### PROBLEM STATEMENT
Take the records below and print them verbatim up to and including the line that carries "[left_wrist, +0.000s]".

[Items from a data source]
=== Section Start ===

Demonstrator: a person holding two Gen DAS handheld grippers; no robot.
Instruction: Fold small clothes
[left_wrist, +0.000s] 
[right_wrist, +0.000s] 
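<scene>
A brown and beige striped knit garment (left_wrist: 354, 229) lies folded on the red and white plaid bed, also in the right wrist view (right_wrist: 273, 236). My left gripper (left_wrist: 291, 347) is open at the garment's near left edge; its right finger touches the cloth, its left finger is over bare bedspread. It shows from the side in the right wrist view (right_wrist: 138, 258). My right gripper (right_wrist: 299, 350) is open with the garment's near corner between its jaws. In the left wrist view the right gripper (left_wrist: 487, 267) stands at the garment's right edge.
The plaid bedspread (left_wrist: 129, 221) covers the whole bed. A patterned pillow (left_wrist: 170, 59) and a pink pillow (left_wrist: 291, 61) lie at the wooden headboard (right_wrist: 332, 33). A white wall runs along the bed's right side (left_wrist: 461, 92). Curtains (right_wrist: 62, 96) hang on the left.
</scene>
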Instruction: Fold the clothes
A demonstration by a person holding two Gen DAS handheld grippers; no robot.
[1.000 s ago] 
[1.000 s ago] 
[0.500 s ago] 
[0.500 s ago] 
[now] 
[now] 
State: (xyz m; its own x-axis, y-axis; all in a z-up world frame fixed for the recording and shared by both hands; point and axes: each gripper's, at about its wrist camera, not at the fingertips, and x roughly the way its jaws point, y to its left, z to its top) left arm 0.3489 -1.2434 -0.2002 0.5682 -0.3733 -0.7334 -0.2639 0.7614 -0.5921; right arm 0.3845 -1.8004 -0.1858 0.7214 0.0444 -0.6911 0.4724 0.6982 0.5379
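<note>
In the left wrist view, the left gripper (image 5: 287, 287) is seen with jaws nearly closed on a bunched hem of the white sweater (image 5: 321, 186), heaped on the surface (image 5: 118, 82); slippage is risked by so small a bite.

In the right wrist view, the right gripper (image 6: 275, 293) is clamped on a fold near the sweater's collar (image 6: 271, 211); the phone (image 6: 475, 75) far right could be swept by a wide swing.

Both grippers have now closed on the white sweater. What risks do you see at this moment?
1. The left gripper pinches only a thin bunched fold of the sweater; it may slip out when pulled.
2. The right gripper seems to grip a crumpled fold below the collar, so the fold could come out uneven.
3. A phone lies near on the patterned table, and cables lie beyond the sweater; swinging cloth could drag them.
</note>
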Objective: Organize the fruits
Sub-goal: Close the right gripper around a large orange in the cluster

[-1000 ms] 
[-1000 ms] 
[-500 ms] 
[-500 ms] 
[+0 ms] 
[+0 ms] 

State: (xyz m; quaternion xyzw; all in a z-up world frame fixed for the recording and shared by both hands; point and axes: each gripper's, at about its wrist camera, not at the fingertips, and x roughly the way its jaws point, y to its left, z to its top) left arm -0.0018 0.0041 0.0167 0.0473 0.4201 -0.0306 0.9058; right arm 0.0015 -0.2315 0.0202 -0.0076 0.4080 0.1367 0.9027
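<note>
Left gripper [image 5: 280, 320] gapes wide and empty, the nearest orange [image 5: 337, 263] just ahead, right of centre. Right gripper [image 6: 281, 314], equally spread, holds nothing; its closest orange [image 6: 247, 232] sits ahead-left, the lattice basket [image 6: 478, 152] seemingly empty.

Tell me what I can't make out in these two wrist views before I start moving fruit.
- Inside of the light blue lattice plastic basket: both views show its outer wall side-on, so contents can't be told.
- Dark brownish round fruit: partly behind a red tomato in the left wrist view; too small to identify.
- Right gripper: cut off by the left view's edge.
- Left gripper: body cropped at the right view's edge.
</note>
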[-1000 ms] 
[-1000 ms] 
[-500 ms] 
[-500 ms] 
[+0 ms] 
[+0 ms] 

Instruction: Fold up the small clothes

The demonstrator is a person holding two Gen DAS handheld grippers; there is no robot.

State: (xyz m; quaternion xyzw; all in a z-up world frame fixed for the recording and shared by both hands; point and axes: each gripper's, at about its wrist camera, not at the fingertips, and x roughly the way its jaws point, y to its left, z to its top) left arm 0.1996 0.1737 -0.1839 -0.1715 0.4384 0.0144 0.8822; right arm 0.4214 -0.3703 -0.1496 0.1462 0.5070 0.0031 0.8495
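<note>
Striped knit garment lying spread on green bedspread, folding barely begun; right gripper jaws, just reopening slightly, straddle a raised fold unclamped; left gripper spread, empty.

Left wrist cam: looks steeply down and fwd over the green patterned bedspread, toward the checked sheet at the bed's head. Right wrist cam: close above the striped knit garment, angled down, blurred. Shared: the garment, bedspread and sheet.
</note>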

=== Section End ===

### SOLUTION FOR THIS TASK
Demonstrator: a person holding two Gen DAS handheld grippers; no robot.
Instruction: Fold small clothes
[left_wrist, +0.000s] 

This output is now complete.